WHAT YOU ARE ASKED TO DO: A line below contains "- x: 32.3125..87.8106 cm", and a later one contains "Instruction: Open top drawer". Repeat both, with every line between them, exactly.

Extracted records

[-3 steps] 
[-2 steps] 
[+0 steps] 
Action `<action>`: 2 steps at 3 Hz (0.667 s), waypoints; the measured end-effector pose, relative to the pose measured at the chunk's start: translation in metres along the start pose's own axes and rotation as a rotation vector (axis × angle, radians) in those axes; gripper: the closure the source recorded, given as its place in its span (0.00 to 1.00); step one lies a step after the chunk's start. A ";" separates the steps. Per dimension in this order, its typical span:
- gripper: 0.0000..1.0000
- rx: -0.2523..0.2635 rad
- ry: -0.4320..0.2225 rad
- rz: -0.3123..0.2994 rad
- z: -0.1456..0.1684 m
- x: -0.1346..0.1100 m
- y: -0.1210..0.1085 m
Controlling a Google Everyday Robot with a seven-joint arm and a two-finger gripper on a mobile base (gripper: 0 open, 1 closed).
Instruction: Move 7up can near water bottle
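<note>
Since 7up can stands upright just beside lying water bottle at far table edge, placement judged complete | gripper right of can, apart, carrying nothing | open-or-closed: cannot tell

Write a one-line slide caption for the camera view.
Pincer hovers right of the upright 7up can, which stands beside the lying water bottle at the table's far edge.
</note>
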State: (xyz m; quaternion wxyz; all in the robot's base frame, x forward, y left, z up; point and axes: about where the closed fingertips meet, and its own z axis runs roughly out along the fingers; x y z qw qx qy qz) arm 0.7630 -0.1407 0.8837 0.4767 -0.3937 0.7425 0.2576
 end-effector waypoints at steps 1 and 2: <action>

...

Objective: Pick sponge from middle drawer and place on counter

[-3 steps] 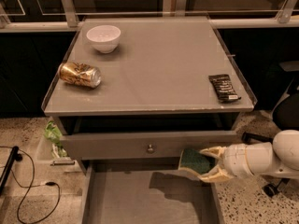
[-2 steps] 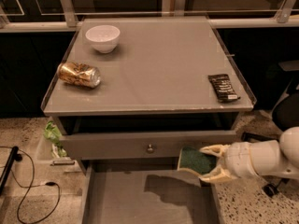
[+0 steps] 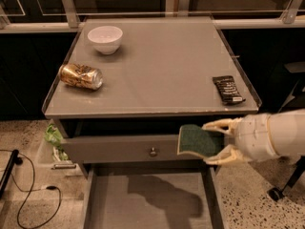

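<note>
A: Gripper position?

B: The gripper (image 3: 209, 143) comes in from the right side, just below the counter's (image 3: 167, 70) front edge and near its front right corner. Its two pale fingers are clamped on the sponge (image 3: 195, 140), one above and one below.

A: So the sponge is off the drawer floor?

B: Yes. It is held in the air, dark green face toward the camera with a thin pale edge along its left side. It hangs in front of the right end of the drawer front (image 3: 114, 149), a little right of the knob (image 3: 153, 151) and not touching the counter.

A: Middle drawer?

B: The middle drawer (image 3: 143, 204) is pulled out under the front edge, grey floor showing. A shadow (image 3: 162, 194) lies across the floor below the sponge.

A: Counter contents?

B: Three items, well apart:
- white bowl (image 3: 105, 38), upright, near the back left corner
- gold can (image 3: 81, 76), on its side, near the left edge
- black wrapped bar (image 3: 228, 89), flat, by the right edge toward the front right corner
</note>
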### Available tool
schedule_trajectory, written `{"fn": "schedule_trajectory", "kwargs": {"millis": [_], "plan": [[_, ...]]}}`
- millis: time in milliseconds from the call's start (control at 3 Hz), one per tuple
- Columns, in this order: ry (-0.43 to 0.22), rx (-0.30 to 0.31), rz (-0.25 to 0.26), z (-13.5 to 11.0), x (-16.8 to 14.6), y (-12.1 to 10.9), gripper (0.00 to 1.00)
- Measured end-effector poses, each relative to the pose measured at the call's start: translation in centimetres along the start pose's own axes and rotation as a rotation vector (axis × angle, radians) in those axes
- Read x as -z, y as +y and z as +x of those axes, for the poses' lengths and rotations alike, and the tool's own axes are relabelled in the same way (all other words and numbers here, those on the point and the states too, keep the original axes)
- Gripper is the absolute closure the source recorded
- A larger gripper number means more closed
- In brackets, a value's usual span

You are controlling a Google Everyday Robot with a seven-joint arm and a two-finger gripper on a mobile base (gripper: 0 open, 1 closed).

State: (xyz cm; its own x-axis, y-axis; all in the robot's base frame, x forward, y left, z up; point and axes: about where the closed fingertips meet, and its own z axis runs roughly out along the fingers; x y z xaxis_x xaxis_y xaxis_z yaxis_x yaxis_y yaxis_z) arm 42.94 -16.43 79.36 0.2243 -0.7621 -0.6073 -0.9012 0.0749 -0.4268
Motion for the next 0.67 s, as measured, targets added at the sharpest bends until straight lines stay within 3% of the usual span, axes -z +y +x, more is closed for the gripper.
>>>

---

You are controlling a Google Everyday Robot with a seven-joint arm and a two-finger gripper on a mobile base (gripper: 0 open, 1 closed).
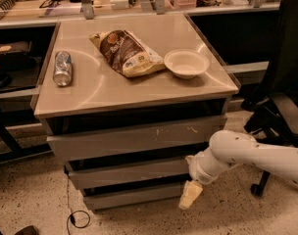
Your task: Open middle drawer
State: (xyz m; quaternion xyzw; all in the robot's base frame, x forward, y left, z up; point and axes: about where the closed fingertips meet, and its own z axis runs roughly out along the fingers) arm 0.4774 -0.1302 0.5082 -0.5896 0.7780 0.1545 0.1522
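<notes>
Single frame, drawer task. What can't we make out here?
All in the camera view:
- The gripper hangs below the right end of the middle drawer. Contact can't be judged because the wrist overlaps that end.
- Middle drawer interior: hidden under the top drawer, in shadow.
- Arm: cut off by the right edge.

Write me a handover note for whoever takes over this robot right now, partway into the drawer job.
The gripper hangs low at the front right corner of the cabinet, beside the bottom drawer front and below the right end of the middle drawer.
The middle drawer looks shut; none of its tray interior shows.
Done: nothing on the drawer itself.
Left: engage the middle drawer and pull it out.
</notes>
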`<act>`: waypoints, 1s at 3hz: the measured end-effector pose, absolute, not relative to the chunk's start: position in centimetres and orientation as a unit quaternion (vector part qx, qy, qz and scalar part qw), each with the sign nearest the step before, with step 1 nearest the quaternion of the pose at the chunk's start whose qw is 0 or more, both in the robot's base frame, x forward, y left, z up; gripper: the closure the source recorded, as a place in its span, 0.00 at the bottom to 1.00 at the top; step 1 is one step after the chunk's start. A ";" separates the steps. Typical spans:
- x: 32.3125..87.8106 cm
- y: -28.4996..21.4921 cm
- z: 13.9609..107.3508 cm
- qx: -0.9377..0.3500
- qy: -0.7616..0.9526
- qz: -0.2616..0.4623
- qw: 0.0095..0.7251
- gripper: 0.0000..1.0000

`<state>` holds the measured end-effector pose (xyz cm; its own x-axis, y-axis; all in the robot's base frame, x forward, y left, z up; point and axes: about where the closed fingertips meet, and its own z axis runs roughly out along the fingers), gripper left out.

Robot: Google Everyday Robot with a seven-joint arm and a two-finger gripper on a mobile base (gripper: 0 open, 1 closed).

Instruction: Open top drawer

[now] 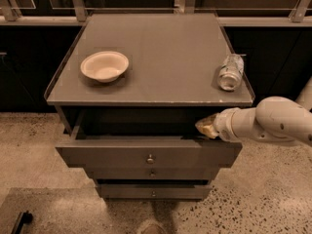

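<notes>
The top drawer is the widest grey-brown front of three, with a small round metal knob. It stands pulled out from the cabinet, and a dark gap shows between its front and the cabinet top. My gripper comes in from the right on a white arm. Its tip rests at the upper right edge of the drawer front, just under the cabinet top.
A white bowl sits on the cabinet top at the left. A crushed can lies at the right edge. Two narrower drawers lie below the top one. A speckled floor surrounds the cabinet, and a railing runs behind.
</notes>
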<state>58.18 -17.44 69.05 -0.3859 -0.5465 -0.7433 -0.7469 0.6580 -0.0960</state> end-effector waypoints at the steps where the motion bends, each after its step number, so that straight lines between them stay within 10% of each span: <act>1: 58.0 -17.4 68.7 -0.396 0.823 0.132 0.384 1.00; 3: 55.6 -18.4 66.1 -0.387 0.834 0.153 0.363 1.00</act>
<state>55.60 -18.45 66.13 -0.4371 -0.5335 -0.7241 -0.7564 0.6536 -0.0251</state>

ANSWER TO THE EXERCISE:
- x: 32.3125..87.8106 cm
- y: -28.4996..21.4921 cm
- z: 13.9609..107.3508 cm
- qx: -0.9377..0.3500
- qy: -0.7616..0.9526
- qz: -0.2616..0.4623
- qw: 0.0095..0.7251
- gripper: 0.0000..1.0000

`<state>` holds the measured end-effector pose (xyz cm; its own x-axis, y-axis; all in the robot's base frame, x forward, y left, z up; point and axes: about where the closed fingertips meet, and its own z axis runs roughly out along the fingers), gripper left out.

Robot: Google Everyday Robot with a seven-joint arm and a two-finger gripper on a mobile base (gripper: 0 open, 1 closed).

Instruction: Open top drawer

The answer is finished.